Wells Fargo has set aside that money to compensate customers who are part of a class-action lawsuit involving claims regarding consumer or small business bank accounts, credit cards or loans, as well as identity theft protection, between May 2002 and April of this year. It plans to begin reaching out to those affected customers soon.
In the “unlikely event” that there are so many claims, and there is not $25 million left over to distribute across all customers involved in the lawsuit, Wells Fargo said it will pay more. The bank reached the settlement in April, according to a regulatory filing, but the judge’s preliminary approval moves the deal to the next step.
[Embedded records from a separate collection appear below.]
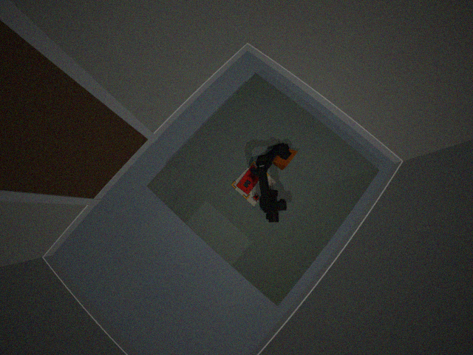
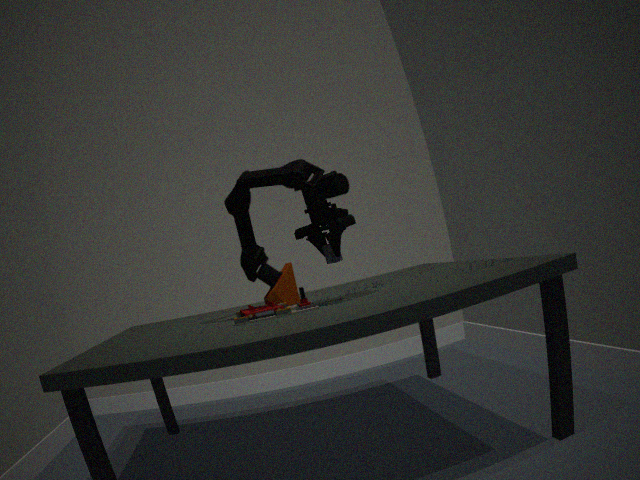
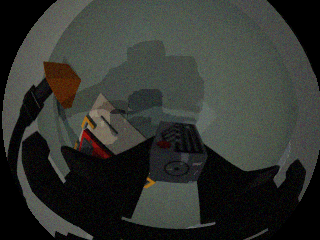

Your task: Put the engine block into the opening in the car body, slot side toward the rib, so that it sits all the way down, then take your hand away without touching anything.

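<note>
My gripper (image 2: 332, 256) (image 3: 176, 143) is shut on the grey engine block (image 2: 333, 255) (image 3: 176, 154) and holds it in the air, well above the table (image 2: 465, 284) (image 1: 312, 237). In the overhead view the gripper (image 1: 272, 213) hides the block. The red car body (image 1: 245, 180) (image 2: 256, 310) (image 3: 91, 143) lies flat on a white plate with orange edges, beside and below the gripper, toward the arm's base. Its opening shows as a dark spot in the overhead view. I cannot make out the rib in this dim light.
An orange wedge (image 1: 287, 160) (image 2: 284, 287) (image 3: 63, 82) stands upright next to the arm's base, just behind the car body. The table has dark legs (image 2: 560, 361), and its edges lie far from the gripper.
</note>
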Controlling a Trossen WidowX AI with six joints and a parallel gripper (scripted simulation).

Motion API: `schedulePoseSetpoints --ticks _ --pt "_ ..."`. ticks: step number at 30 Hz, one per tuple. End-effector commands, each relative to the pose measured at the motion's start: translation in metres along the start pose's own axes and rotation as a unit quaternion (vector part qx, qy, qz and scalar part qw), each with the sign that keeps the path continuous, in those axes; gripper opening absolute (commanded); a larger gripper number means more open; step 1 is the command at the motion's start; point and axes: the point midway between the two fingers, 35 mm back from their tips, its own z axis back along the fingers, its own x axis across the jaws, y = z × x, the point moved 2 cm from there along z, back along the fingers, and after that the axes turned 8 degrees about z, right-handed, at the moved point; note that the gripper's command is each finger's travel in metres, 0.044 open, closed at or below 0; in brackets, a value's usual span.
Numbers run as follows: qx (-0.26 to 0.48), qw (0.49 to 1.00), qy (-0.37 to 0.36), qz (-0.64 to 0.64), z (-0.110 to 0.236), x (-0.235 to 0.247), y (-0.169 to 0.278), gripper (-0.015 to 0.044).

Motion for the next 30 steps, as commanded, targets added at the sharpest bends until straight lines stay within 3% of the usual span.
schedulePoseSetpoints --ticks 1,15,30 --pt "-0.052 0.999 0.009 -0.003 0.0 0.0 0.008 0.0" --pt "-0.279 0.959 0.044 -0.002 -0.007 0.004 0.033 0.0" --pt "-0.289 0.956 0.046 -0.002 -0.038 0.006 0.038 0.0"
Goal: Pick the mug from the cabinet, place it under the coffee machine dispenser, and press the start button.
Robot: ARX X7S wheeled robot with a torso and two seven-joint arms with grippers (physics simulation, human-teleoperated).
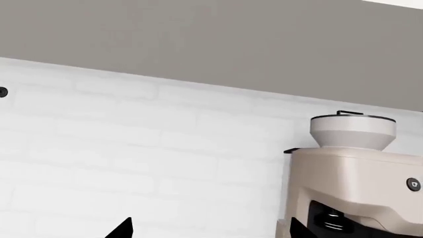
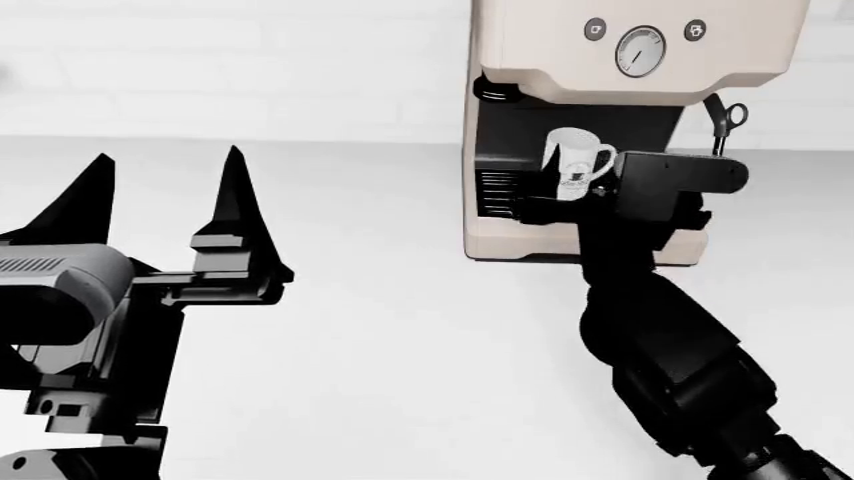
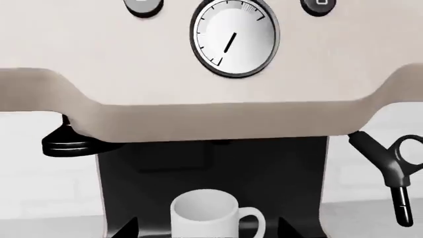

Wells Fargo has previously said thousands of branch employees created as many as 2.1 million bank and credit card accounts in individuals’ names without their permission to artificially hit sales goals. Lawyers representing the claimants said 3.5 million accounts were created, according to a May 12 story by the Los Angeles Times.
If U.S. District Judge Vince Chhabria grants final approval to the deal, it could help Wells Fargo chip away at a bevy of legal and regulatory issues stemming from the scandal, which erupted in September after it reached a $185 million settlement with a Los Angeles prosecutor and the Consumer Financial Protection Bureau.
Wells still faces probes from federal, state and local government agencies, including the U.S. Department of Justice, as well as a number of private lawsuits, according to its quarterly securities filing in May.
In a statement, the bank’s chief executive, Tim Sloan, said he was “pleased” that the court approved the preliminary settlement and considered it “a major milestone in our efforts to make things right for our customers.”
If the agreement receives final approval the bank expects it will close out the vast majority of claims in 10 class action lawsuits related to the one it is trying to settle.